André era um dos interlocutores. A outra pessoa era uma mulher. Quieta, tentou filtrar as informações:

– … vai gostar, é uma cidade ótima. Sou apaixonado. – ele comentou.

– Conto com a ajuda de vocês. Vim de uma metrópole. Tenho que descobrir os locais.

– Rapidinho você vai ficar por dentro de tudo. – André completou.

– Ah, nem creio que passei nesse concurso. Tinha tanto professor bom.

–  Queremos um perfil mais jovem e dinâmico como você.

– Agradeço o elogio. Você também é muito carismático e… disposto.

Camila sentiu que a mulher estava se insinuando. Apostava que ela ia dizer bonito.
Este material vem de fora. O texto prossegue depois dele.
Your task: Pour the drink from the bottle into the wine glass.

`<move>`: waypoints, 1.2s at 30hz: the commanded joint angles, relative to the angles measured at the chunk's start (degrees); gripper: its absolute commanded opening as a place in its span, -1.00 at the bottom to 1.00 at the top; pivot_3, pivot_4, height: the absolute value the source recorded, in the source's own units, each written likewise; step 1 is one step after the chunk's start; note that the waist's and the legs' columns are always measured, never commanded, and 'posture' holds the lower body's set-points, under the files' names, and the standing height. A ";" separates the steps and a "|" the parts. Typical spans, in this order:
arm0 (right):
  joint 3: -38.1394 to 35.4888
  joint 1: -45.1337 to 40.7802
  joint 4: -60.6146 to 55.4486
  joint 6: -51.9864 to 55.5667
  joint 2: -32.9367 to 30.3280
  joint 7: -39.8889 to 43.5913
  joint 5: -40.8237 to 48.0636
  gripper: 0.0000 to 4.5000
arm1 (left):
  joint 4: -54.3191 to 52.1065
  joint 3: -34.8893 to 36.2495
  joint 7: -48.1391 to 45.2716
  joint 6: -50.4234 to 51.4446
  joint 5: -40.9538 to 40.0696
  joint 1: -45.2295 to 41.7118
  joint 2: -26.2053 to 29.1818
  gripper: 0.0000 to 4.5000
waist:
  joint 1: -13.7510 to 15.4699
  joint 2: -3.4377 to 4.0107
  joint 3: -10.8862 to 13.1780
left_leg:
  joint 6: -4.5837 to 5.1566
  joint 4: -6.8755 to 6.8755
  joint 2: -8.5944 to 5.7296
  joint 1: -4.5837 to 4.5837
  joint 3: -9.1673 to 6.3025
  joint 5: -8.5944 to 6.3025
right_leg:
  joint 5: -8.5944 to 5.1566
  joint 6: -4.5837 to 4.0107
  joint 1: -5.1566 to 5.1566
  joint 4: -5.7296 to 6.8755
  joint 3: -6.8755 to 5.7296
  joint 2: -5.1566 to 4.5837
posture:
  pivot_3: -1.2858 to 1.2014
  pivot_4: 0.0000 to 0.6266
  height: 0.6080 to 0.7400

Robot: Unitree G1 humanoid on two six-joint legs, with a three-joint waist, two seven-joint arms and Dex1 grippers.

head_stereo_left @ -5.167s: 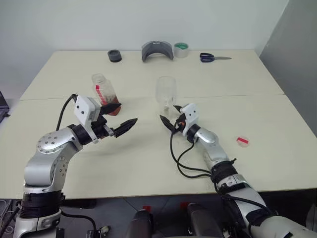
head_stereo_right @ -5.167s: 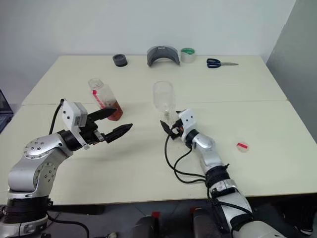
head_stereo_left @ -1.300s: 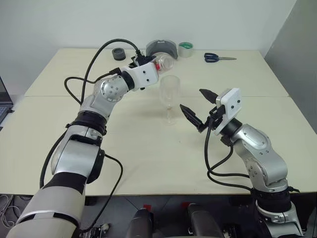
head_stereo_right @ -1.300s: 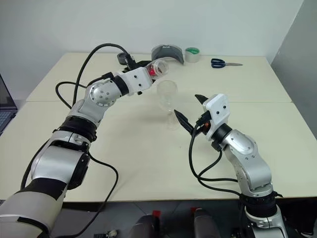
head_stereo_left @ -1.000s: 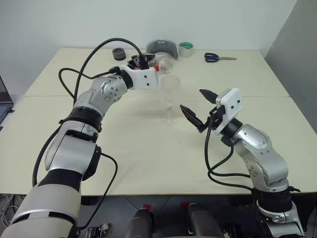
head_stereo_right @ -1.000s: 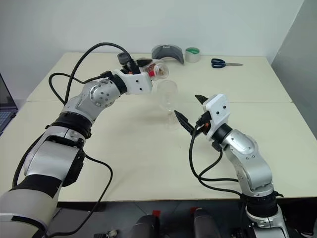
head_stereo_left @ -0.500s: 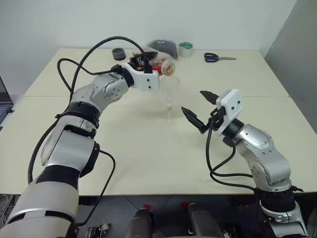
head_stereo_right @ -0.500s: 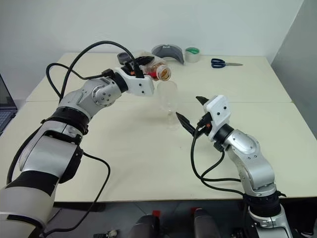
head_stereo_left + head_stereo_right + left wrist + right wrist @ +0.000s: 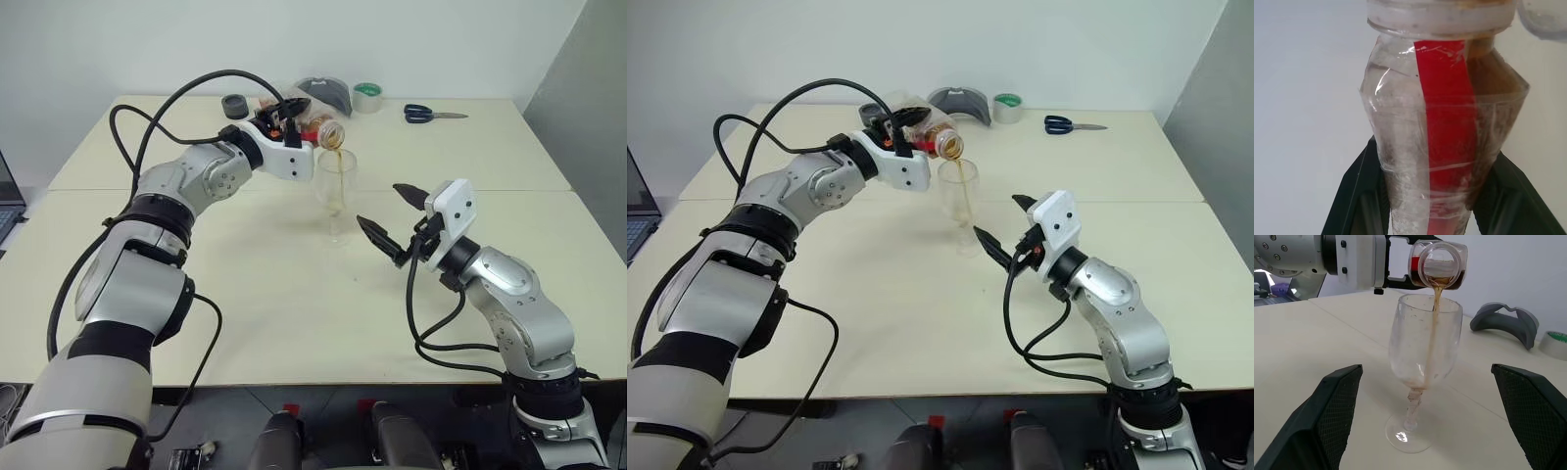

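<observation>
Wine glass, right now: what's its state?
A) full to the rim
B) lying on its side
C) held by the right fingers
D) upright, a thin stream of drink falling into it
D: the wine glass stands upright on the table while the tilted bottle sends a thin stream of drink into its bowl, with only a little collected at the bottom.

The small clear plastic bottle (image 9: pixel 1439 265) with a red label strip lies tipped, its uncapped mouth above the rim of the upright clear wine glass (image 9: pixel 1422 357), into which a thin reddish-brown stream of drink (image 9: pixel 1433 338) falls.
</observation>
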 commanded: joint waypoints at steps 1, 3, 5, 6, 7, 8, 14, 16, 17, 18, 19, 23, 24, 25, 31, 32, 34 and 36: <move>-0.37 -0.37 -1.97 0.03 0.12 0.03 1.01 1.00 | -0.64 -0.09 2.76 -0.49 0.74 -3.64 1.59 -0.23 | 0.00 0.00 0.00 | 0.00 0.00 0.00 0.00 0.00 0.00 | 0.00 0.00 0.00 0.00 0.00 0.00 | 0.03 -0.52 1.00; -0.43 -0.36 -1.93 0.04 0.25 0.00 1.09 1.00 | -0.39 -0.40 3.40 -0.52 1.22 -3.77 1.87 -0.23 | 0.00 0.00 0.00 | 0.00 0.00 0.00 0.00 0.00 0.00 | 0.00 0.00 0.00 0.00 0.00 0.00 | 0.03 -0.52 1.00; -0.47 -0.24 -1.97 0.12 0.30 0.16 1.30 1.00 | -0.17 -0.62 3.85 -0.51 1.46 -3.88 2.04 -0.23 | 0.00 0.00 0.00 | 0.00 0.00 0.00 0.00 0.00 0.00 | 0.00 0.00 0.00 0.00 0.00 0.00 | 0.03 -0.52 1.00; -0.49 -0.15 -2.00 0.15 0.29 0.30 1.45 1.00 | -0.08 -0.73 4.06 -0.51 1.59 -3.95 2.08 -0.23 | 0.00 0.00 0.00 | 0.00 0.00 0.00 0.00 0.00 0.00 | 0.00 0.00 0.00 0.00 0.00 0.00 | 0.03 -0.52 1.00; -0.53 -0.02 -2.07 0.17 0.33 0.43 1.67 1.00 | -0.02 -0.80 4.23 -0.53 1.71 -4.01 2.12 -0.23 | 0.00 0.00 0.00 | 0.00 0.00 0.00 0.00 0.00 0.00 | 0.00 0.00 0.00 0.00 0.00 0.00 | 0.03 -0.52 1.00; -0.56 0.06 -2.11 0.18 0.35 0.50 1.83 1.00 | 0.03 -0.85 4.36 -0.54 1.79 -4.06 2.14 -0.23 | 0.00 0.00 0.00 | 0.00 0.00 0.00 0.00 0.00 0.00 | 0.00 0.00 0.00 0.00 0.00 0.00 | 0.03 -0.52 1.00; -0.61 0.88 -2.52 -0.23 0.18 0.98 3.19 1.00 | 0.36 -1.51 5.18 -0.48 2.21 -4.54 2.29 -0.23 | 0.00 0.00 0.00 | 0.00 0.01 0.00 0.00 0.01 0.00 | 0.00 0.00 0.00 0.01 0.00 0.00 | 0.03 -0.52 1.00; -0.69 1.06 -2.56 -0.34 0.20 0.88 3.39 1.00 | 0.48 -1.64 5.32 -0.50 2.24 -4.65 2.33 -0.23 | 0.00 0.00 0.00 | 0.00 0.01 0.00 0.00 0.01 0.00 | 0.00 0.00 0.00 0.01 0.00 0.00 | 0.03 -0.52 1.00; -0.93 1.02 -2.38 -0.45 0.26 0.81 3.50 1.00 | 0.65 -1.73 5.43 -0.44 2.33 -4.76 2.36 -0.23 | 0.00 0.00 0.00 | 0.00 0.01 0.00 0.00 0.01 0.00 | 0.00 0.00 0.00 0.01 0.00 0.00 | 0.03 -0.52 1.00; -1.21 0.89 -2.11 -0.55 0.17 0.91 3.62 1.00 | 0.85 -1.82 5.57 -0.33 2.46 -4.87 2.38 -0.23 | 0.00 0.00 0.00 | 0.00 0.01 0.00 0.00 0.01 0.00 | 0.00 0.00 0.00 0.01 0.00 0.00 | 0.03 -0.52 1.00; -1.46 0.76 -1.88 -0.63 0.04 1.05 3.73 1.00 | 1.02 -1.89 5.69 -0.26 2.56 -4.96 2.41 -0.23 | 0.00 0.00 0.00 | 0.00 0.01 0.00 0.00 0.01 0.00 | 0.00 0.00 0.00 0.01 0.00 0.00 | 0.03 -0.52 1.00; -2.28 0.16 -1.49 -0.53 -1.03 2.30 4.49 1.00 | 1.45 -2.02 6.13 -0.13 2.95 -5.21 2.42 -0.23 | 0.00 0.00 0.00 | 0.00 0.02 0.00 0.00 0.01 0.00 | 0.00 0.00 0.00 0.01 0.00 0.00 | 0.03 -0.52 1.00; -2.53 0.03 -1.48 -0.44 -1.35 2.73 4.81 1.00 | 1.55 -2.04 6.20 -0.09 2.98 -5.26 2.42 -0.23 | 0.00 0.00 0.00 | 0.00 0.02 0.00 0.00 0.01 0.00 | 0.00 0.00 0.00 0.01 0.00 0.00 | 0.03 -0.52 1.00; -2.87 -0.12 -1.45 -0.35 -1.66 3.13 5.26 1.00 | 1.65 -2.10 6.27 -0.04 3.04 -5.32 2.43 -0.23 | 0.00 0.00 0.00 | 0.00 0.02 0.00 0.00 0.01 0.00 | 0.00 0.00 0.00 0.01 0.00 0.00 | 0.03 -0.52 1.00; -4.92 -0.80 -1.50 0.09 -4.03 5.99 8.70 1.00 | 2.22 -2.31 6.52 0.24 3.24 -5.72 2.39 -0.23 | 0.00 0.00 0.00 | 0.00 0.02 0.00 0.00 0.02 0.00 | 0.00 0.00 0.00 0.01 0.00 0.00 | 0.03 -0.52 1.00; -5.30 -1.01 -1.47 0.26 -4.33 6.23 9.34 1.00 | 2.36 -2.35 6.56 0.32 3.29 -5.78 2.36 -0.23 | 0.00 0.00 0.00 | 0.00 0.02 0.00 0.00 0.02 0.00 | 0.00 0.00 0.00 0.02 0.00 0.00 | 0.03 -0.52 1.00; -5.97 -1.45 -1.33 0.58 -4.93 6.62 10.47 1.00 | 2.58 -2.47 6.69 0.49 3.41 -5.88 2.27 -0.23 | 0.00 0.00 0.00 | 0.00 0.02 0.00 0.00 0.02 0.00 | 0.00 0.00 0.00 0.02 0.01 0.00 | 0.03 -0.52 1.00; -6.29 -1.76 -1.21 0.86 -5.41 6.86 11.19 1.00 | 2.68 -2.59 6.79 0.51 3.47 -5.95 2.19 -0.23 | 0.00 0.00 0.00 | 0.00 0.03 0.00 0.00 0.03 0.00 | 0.00 0.00 0.00 0.02 0.01 0.00 | 0.03 -0.52 1.00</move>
Inclinando-se ela espiou os dois. A professora recém-contratada era baixa, bunduda e de cabelos pretos escorridos. Ela estava sorrindo o tempo todo, enquanto André falava.

Ela sabia. Tinha sacado na hora. Como segurar André com uma concorrência forte? O primeiro passo seria marcar território e se impor perante ela. No entanto, Camila tremeu nas bases. Correndo, pela direção contrária, tomou o primeiro ônibus que viu passar. A confiança começara a fraquejar.